** Task instructions **
For this listing, reproduce the line with "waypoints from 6", the line with "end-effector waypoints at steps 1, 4", and the lines between, exactly as they stand. Leave out pictures and all other lines.
------------------------------------------------------------------------
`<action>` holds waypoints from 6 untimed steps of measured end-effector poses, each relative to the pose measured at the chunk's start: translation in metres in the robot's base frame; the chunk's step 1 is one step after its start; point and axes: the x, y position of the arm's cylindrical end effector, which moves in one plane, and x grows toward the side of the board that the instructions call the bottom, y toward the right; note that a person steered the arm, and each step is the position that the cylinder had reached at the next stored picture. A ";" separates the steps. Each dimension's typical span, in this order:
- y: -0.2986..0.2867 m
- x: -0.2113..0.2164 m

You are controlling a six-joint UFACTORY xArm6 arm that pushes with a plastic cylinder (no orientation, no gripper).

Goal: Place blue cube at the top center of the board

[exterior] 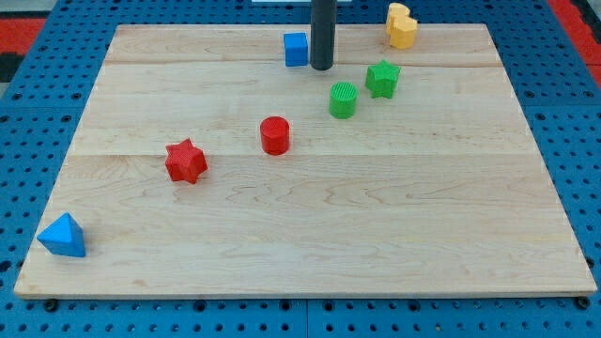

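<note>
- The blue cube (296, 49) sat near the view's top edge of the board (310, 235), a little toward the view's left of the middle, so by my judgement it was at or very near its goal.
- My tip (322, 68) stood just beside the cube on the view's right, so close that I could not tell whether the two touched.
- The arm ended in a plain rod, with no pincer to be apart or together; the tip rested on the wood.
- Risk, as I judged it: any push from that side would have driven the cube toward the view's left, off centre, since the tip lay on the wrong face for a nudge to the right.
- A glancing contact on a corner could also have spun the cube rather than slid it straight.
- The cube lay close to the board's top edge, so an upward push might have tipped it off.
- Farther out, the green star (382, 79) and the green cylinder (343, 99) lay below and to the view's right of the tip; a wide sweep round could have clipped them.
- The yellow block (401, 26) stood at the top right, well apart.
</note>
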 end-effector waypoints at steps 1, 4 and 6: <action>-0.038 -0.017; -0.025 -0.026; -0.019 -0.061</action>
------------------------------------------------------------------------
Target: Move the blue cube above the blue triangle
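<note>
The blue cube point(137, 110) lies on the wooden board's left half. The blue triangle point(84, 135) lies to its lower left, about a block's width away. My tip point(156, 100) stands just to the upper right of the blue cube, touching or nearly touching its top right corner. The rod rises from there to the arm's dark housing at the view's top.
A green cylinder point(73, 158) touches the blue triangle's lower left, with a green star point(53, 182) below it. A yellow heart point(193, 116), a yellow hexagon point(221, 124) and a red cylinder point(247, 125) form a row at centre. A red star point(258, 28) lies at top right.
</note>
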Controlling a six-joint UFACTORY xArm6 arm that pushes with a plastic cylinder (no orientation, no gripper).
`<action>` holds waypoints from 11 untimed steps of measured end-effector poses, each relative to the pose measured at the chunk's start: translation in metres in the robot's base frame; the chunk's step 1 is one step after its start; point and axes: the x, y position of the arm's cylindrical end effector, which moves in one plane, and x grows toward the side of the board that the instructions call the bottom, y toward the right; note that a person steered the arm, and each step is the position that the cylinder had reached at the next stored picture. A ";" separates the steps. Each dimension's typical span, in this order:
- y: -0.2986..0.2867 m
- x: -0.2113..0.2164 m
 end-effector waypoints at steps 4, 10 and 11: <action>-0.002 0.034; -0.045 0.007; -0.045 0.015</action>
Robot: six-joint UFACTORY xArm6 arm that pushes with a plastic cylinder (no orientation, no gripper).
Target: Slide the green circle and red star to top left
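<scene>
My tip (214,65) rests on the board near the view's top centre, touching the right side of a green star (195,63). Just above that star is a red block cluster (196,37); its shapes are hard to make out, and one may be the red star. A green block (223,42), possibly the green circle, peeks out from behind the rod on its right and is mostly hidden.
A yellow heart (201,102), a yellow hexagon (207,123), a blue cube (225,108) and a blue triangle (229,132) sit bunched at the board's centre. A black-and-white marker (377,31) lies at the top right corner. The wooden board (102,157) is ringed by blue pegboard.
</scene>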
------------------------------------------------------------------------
** Task solution **
`<action>` holds waypoints from 6 untimed steps of measured end-effector poses, each relative to the pose measured at the chunk's start: translation in metres in the robot's base frame; the chunk's step 1 is one step after its start; point and axes: the x, y position of the arm's cylindrical end effector, which moves in one plane, and x grows toward the side of the board that the instructions call the bottom, y toward the right; note that a person steered the arm, and each step is the position that the cylinder had reached at the next stored picture. A ";" separates the steps. Each dimension's typical span, in this order:
- y: -0.2986..0.2867 m
- x: -0.2113..0.2164 m

You are controlling a six-joint UFACTORY xArm6 arm that pushes with a plastic cylinder (no orientation, no gripper).

Goal: Place blue cube at the top center of the board

[exterior] 

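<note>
- The blue cube (296, 49) sat near the view's top edge of the board (310, 235), a little toward the view's left of the middle, so by my judgement it was at or very near its goal.
- My tip (322, 68) stood just beside the cube on the view's right, so close that I could not tell whether the two touched.
- The arm ended in a plain rod, with no pincer to be apart or together; the tip rested on the wood.
- Risk, as I judged it: any push from that side would have driven the cube toward the view's left, off centre, since the tip lay on the wrong face for a nudge to the right.
- A glancing contact on a corner could also have spun the cube rather than slid it straight.
- The cube lay close to the board's top edge, so an upward push might have tipped it off.
- Farther out, the green star (382, 79) and the green cylinder (343, 99) lay below and to the view's right of the tip; a wide sweep round could have clipped them.
- The yellow block (401, 26) stood at the top right, well apart.
</note>
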 end-effector waypoints at steps 1, 4 and 6: <action>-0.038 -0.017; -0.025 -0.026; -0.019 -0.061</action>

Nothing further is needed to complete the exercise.